Odesembargador federal Leandro Paulsen, do Tribunal Regional Federal da 4ª Região, concedeu parcialmente tutela de urgência para determinar que a retenção do Imposto de Renda da Pessoa Física incidente sobre lucros e dividendos distribuídos a pessoas físicas seja compatível com a tributação anual efetivamente projetada, quando os pagamentos mensais estiverem entre R$ 50 mil e R$ 100 mil. A decisão foi proferida nesta quarta-feira (5/8), em agravo de instrumento apresentado por uma empresa e seu sócio contra decisão de primeiro grau que havia negado liminar em mandado de segurança.

Os autores buscavam afastar a retenção de 10% prevista no artigo 6º-A da Lei 9.250/1995, incluído pela Lei 15.270/2025, incidente sobre lucros e dividendos distribuídos acima de R$ 50 mil mensais.

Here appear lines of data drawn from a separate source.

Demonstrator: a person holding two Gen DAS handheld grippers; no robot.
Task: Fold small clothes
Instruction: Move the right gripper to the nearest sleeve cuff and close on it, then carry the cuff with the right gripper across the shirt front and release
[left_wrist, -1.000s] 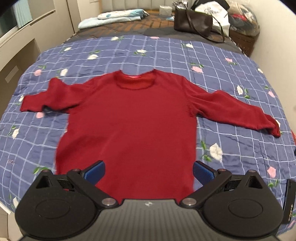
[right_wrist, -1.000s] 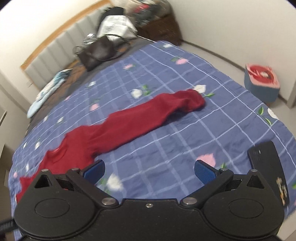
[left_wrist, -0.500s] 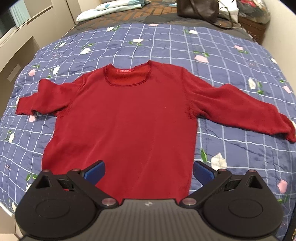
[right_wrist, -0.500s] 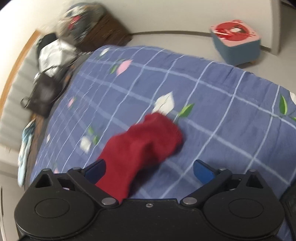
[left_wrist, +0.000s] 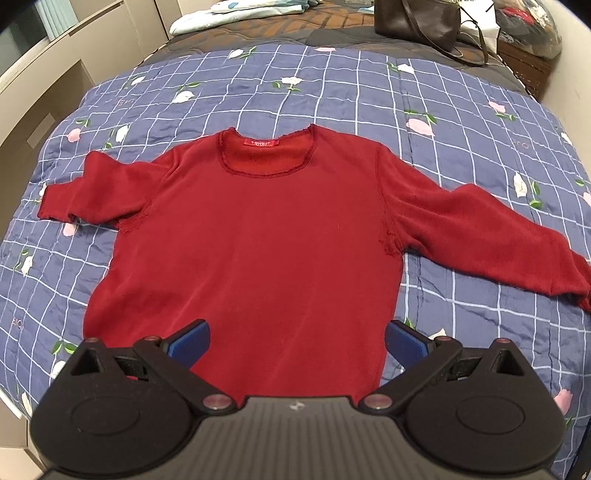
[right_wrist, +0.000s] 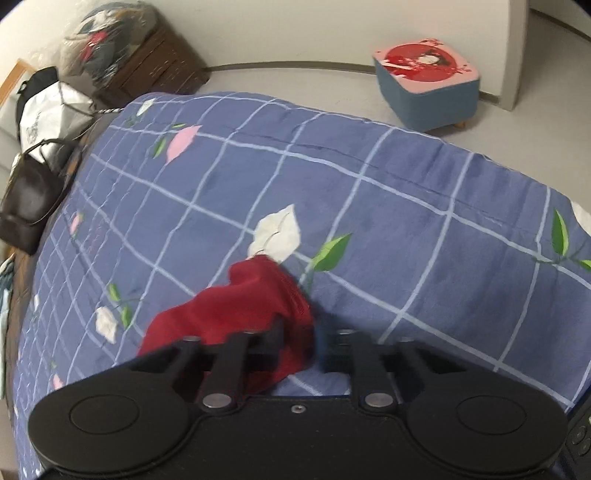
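Note:
A small red sweater (left_wrist: 266, 236) lies flat, face up, on a blue floral checked quilt (left_wrist: 351, 88), both sleeves spread outward. My left gripper (left_wrist: 297, 341) hovers open over the sweater's bottom hem, its blue fingertips on either side of the body. In the right wrist view, my right gripper (right_wrist: 314, 343) is shut on the cuff end of the right sleeve (right_wrist: 243, 306), which bunches up between the closed fingers at the quilt's edge.
A dark handbag (left_wrist: 417, 18) and a white bag sit at the head of the bed, beside folded bedding (left_wrist: 236, 11). A wooden cabinet (right_wrist: 155, 70) stands against the wall. A blue stool with a red-pictured top (right_wrist: 428, 92) stands on the floor beyond the bed's edge.
My right gripper moved down onto the sleeve cuff and closed on it. The left gripper drifted forward a little over the hem, staying open.

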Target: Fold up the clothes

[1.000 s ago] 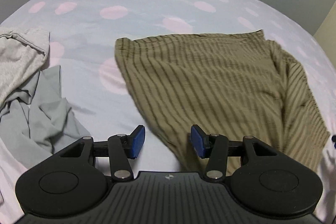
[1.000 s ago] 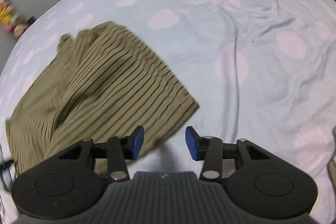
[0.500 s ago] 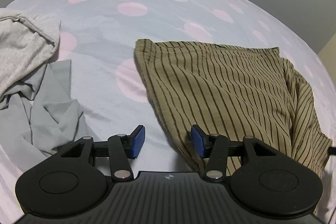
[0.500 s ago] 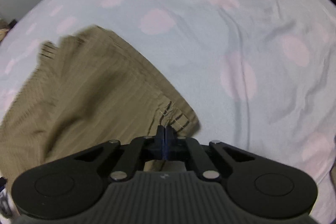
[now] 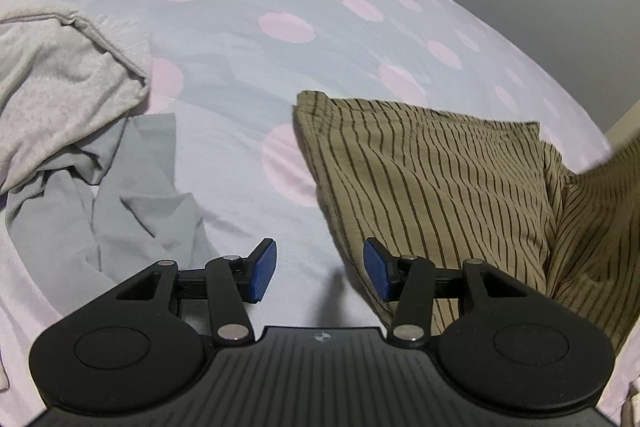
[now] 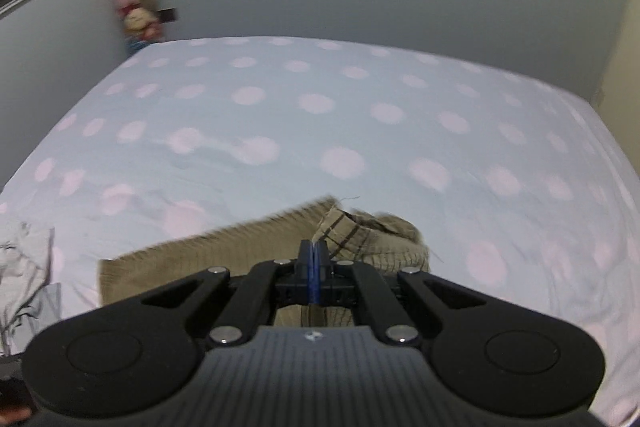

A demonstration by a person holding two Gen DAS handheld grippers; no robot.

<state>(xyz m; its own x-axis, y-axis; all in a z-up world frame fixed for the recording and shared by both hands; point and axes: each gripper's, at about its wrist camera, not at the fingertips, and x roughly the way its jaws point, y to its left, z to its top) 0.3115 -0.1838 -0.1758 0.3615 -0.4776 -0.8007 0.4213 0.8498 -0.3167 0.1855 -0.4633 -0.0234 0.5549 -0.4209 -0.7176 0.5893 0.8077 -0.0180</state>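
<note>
Right now my right gripper has its blue pads pressed together on a bunched corner of the olive striped garment, lifted above the dotted bedsheet, with the cloth hanging below the fingers. My left gripper hovers low and level, its jaws wide apart and holding nothing; the garment's near left edge lies beneath its right pad, while the rest spreads flat ahead and to the right. Thin dark stripes run along the soft, slightly wrinkled fabric, and a crumpled grey garment and a pale knit one lie well apart to the left.
</note>
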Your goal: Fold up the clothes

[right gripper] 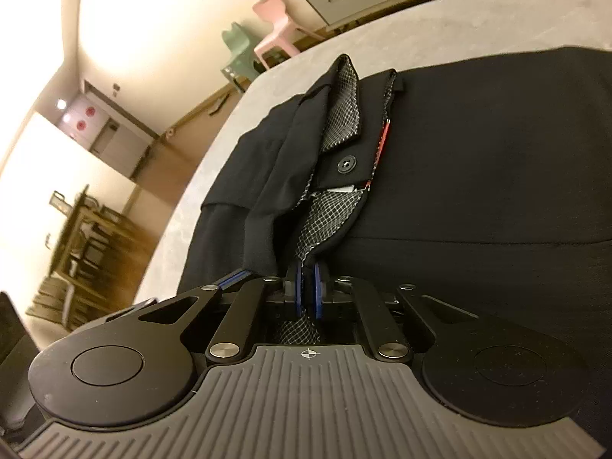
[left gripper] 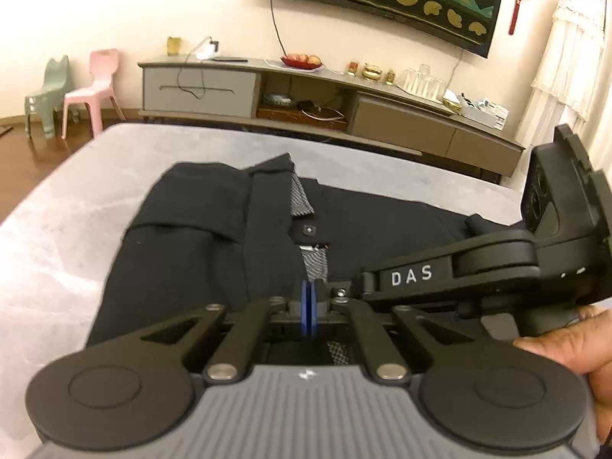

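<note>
Where checked lining [right gripper: 329, 225] shows, matte dark trousers [right gripper: 478, 145], plush grey bed [left gripper: 57, 237]

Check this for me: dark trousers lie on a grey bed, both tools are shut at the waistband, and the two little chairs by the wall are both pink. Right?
Not quite. Only one chair is pink; the other chair is pale green, as the left wrist view shows. The rest holds: the trousers lie on the grey bed, with the left tool and right tool shut at the waistband.
</note>
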### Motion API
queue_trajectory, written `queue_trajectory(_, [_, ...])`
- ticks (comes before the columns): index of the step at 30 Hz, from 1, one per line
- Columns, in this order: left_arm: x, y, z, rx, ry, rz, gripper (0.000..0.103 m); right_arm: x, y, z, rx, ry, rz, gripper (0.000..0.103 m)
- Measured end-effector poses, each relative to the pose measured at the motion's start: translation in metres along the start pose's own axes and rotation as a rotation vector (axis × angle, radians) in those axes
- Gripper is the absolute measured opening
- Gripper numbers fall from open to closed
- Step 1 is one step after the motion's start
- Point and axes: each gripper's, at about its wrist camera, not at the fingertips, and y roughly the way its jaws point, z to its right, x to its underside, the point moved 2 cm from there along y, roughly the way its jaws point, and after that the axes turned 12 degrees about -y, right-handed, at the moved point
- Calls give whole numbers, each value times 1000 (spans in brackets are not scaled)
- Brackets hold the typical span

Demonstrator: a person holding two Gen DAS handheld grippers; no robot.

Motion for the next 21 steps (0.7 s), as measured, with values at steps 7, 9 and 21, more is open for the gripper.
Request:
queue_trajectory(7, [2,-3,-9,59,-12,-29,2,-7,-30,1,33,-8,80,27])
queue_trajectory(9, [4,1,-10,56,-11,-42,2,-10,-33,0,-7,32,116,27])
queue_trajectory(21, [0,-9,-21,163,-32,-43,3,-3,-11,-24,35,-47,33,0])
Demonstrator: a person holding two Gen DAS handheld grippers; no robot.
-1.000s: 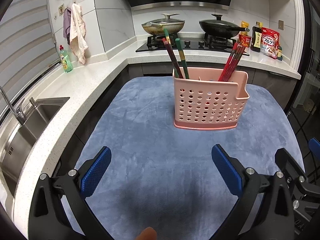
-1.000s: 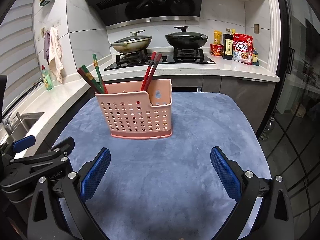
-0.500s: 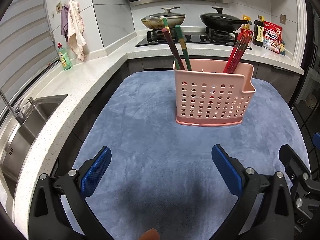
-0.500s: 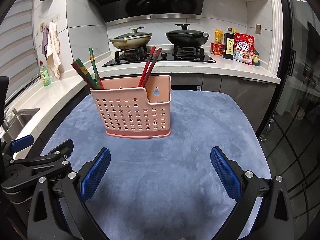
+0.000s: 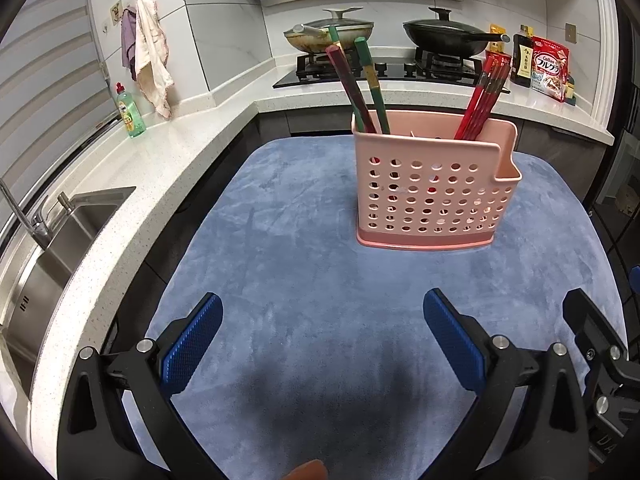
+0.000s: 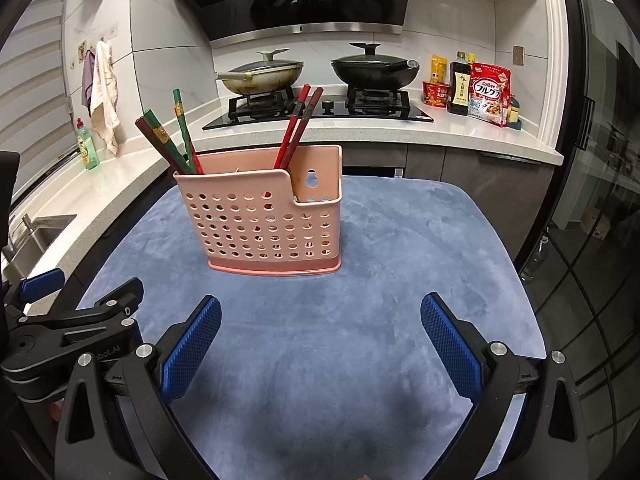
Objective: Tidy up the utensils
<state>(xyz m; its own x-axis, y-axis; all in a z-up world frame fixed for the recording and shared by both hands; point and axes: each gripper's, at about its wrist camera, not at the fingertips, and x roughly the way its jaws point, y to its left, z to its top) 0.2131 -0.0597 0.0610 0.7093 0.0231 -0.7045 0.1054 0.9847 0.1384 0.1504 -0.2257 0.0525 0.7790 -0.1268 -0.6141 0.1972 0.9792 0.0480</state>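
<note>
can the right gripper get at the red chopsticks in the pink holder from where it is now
Probably yes. The right gripper is open and empty, and only bare blue mat lies between it and the pink holder; the red chopsticks stick out above its rim.

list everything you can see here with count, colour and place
utensil holder: 1, pink, perforated, upright on the mat
green and dark red chopsticks: a few, leaning in the holder's left end
red chopsticks: a few, in the holder's right part
mat: 1, blue-grey, covers the table
pans: 2, lidded, on the hob
dish soap bottle: 1, green, counter near the sink
cloths: 2, white and purple, hanging on the wall
cereal bag: 1, red, right counter
left gripper: open, empty
right gripper: open, empty
</note>
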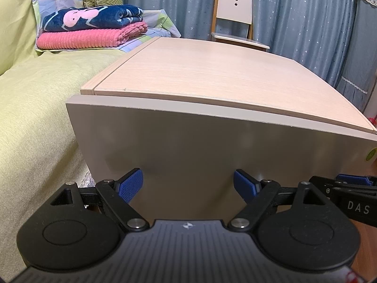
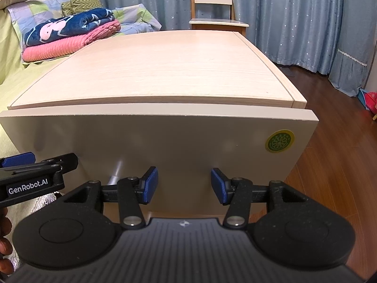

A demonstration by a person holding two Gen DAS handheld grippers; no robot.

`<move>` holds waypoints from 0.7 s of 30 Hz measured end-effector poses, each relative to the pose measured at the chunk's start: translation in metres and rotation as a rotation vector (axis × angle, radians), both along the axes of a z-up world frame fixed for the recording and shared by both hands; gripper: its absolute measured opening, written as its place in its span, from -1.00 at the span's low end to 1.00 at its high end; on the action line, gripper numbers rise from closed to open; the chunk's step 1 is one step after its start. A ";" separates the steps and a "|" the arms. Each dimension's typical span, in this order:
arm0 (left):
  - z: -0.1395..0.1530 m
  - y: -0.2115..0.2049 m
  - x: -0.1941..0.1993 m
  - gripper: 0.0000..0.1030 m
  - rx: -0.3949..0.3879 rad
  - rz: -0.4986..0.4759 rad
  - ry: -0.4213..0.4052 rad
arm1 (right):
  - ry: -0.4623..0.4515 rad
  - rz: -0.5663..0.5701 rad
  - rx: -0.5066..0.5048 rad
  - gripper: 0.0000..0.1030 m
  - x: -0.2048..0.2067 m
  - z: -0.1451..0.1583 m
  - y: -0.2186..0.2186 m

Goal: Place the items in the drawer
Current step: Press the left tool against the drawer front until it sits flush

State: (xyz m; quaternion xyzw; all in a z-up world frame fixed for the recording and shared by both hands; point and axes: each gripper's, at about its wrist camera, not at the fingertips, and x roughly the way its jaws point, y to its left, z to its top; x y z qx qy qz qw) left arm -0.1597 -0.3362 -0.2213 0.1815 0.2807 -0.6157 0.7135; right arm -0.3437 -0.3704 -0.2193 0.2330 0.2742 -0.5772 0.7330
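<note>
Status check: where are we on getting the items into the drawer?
Done: nothing visible; the drawer front looks closed under the nightstand top. In hand: nothing. The left claw and right claw are open and empty, facing the drawer front. Left: open the drawer, fetch items, place them. No items are evident except the folded blankets on the bed.

Both fisheye cameras sit low, close to the pale grey drawer front of the light wooden nightstand, looking forward and slightly upward across its top. The left view stands nearer the yellow-green bed; the right view looks from nearer the brown wooden floor. Both share the blue starred curtains.
</note>
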 end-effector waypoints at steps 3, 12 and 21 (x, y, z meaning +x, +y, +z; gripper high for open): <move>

Em sua análise, Paulsen observou que a retenção mensal constitui antecipação da tributação anual das chamadas altas rendas, e destacou que a própria legislação estabelece, para contribuintes que recebam entre R$ 600 mil e R$ 1,2 milhão por ano, alíquota anual variável e crescente de 0% a 10%. Por essa razão, segundo o magistrado, a retenção antecipada da alíquota máxima de 10% para todos os casos não se mostra compatível com a sistemática da tributação anual.

O desembargador ressaltou que a retenção integral de 10% pode resultar na antecipação de valores superiores ao imposto efetivamente devido, comprometendo a disponibilidade financeira do contribuinte até a restituição no ajuste anual — o que, para ele, afronta o princípio da capacidade contributiva e impõe antecipação excessiva de recursos ao contribuinte.

Ao conceder parcialmente a tutela recursal, Paulsen determinou que a União se abstenha de exigir, nos pagamentos mensais de lucros e dividendos entre R$ 50 mil e R$ 100 mil, retenção superior ao percentual correspondente à tributação anual projetada a partir daquele rendimento mensal. A decisão estabelece que a retenção seja calculada mediante alíquota presumidamente equivalente à anual, preservando-se o ajuste definitivo na declaração anual do imposto de renda.

Segundo o magistrado, afastar o excesso de retenção corresponde a um minus em relação ao pedido de afastamento total da cobrança, preservando o regime de retenção na fonte, mas de forma proporcional à tributação anual presumida pelo rendimento mensal — o que configura acatamento parcial da pretensão dentro dos limites do pedido formulado.

O mérito do agravo de instrumento ainda será analisado pela Turma julgadora do TRF4. O caso tramita como processo 5026333-41.2026.4.04.0000. Com informações TRF4.